(Problem details):
Write the listing out again word for word, skipping each picture.

== Supplied material

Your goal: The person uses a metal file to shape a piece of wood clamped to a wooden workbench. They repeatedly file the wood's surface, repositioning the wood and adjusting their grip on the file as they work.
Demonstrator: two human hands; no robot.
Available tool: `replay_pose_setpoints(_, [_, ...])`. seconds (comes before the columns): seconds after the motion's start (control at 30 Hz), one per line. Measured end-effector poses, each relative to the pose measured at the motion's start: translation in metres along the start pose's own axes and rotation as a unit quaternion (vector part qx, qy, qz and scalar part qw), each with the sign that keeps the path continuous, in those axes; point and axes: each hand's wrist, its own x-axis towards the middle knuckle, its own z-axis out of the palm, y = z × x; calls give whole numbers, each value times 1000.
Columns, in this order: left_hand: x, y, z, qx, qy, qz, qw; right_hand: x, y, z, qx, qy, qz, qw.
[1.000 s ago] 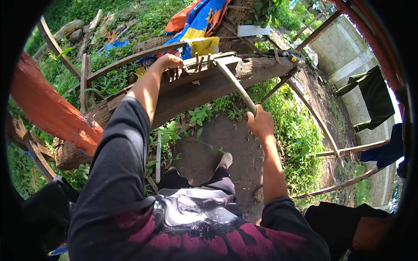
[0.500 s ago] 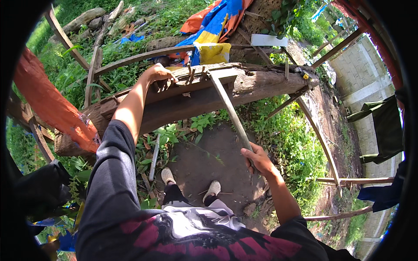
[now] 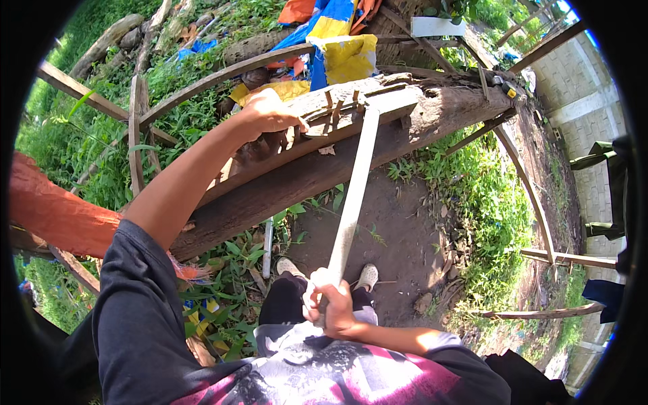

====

(Exercise answer):
Your goal: The person uses a metal file to shape a piece of wood clamped to a wooden workbench. They repeatedly file the wood's surface, repositioning the wood and adjusting their grip on the file as they work.
Demonstrator: two human hands; no robot.
Available tool: `replay_pose_setpoints(_, [_, ...])`. seconds (comes before the columns): seconds after the motion's start (control at 30 Hz), one per line. Measured end-effector poses, each relative to the pose measured at the motion's start: translation in metres along the start pose's own axes and rotation as a unit quaternion (vector part qx, qy, qz and scalar part qw), each with the sign that keeps the path continuous, in those axes; point and axes: each hand's wrist, its own x-axis towards the middle knuckle, its own z-axis out of the palm, y = z × x; calls give whole numbers, each value times 1000.
Columns, in this order: left_hand: x, y, z, qx, qy, qz, qw; right_hand: x, y, z, qx, qy, qz, qw.
[1.000 s ago] 
[0.500 s ago] 
[now] 

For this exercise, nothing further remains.